Why Are Thousands of 'Scrotum Frogs' Dying Off in South America?

The baggy-skinned frogs absorb oxygen, and environmental contaminants through their skin. (Image credit: Courtesy of the Denver Zoo)

More than 10,000 endangered frogs and other water-dwelling animals living near a lake in South America were found mysteriously dead this month, according to reports from Peru’s wildlife and forestry service Serfor, leaving many people to wonder what could have caused this bizarre die-off.

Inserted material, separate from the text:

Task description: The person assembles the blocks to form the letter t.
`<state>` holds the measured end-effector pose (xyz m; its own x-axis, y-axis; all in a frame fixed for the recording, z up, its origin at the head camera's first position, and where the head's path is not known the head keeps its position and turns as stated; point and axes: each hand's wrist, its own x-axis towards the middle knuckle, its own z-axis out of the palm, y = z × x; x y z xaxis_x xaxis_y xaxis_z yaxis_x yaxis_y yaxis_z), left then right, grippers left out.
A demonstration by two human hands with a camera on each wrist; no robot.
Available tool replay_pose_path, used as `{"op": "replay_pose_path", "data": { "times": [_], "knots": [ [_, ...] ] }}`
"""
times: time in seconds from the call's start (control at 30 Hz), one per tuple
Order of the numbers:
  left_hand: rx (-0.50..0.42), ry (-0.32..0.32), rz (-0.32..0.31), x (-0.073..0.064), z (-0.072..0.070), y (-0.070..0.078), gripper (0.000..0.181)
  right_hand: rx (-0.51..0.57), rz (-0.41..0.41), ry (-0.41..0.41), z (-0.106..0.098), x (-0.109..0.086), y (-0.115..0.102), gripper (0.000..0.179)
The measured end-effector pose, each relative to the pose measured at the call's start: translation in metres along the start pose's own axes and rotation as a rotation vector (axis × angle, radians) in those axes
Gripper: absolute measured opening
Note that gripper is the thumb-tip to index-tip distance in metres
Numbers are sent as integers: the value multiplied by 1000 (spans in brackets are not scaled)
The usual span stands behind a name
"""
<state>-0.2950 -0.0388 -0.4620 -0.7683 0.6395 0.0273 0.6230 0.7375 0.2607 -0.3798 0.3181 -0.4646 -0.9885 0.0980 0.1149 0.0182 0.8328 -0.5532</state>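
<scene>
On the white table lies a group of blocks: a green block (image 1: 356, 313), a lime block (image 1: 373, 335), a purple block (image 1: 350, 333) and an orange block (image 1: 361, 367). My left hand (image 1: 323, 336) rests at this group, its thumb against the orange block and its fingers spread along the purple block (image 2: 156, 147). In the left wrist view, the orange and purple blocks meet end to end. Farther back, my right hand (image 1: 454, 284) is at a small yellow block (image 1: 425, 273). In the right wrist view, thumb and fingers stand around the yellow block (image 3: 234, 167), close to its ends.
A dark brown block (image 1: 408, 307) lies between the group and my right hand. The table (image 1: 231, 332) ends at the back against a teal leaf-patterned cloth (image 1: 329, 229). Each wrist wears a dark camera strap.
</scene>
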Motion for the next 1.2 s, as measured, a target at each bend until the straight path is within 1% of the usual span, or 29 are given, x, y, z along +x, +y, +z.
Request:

The Titicaca water frog (Telmatobius culeus), also known as the "scrotum frog" for its loose skin, is one of the most critically endangered frogs in the world. The large, entirely aquatic frog adapted to the high altitudes of Lake Titicaca, which flows along the border between Bolivia and Peru, by taking in oxygen through its skin folds. This evolutionary adaptation also makes the frog highly sensitive to changes in its habitat, such as environmental contamination, according to Tom Weaver, curator of reptiles and fish at the Denver Zoo.

Researchers are currently investigating the latest massive die-off, which they think may have been caused by some sort of contamination. In 2014, an algae bloom that removed oxygen from the water, killed a number of frogs and fish, Weaver said. [5 Mysterious Animal Die-Offs]

"We're collecting more samples to find out what's causing this, because it could potentially be a disease outbreak or a contamination outbreak," Weaver told Live Science. "When you have an estimated 10,000 frogs die off, then it's usually a contamination of some sort."

The Denver Zoo has been involved in an effort to save the Titicaca water frog for nearly a decade. Researchers at the zoo have previously worked with authorities in South America when such large die-offs occur, and are again collaborating in research on the current die-off.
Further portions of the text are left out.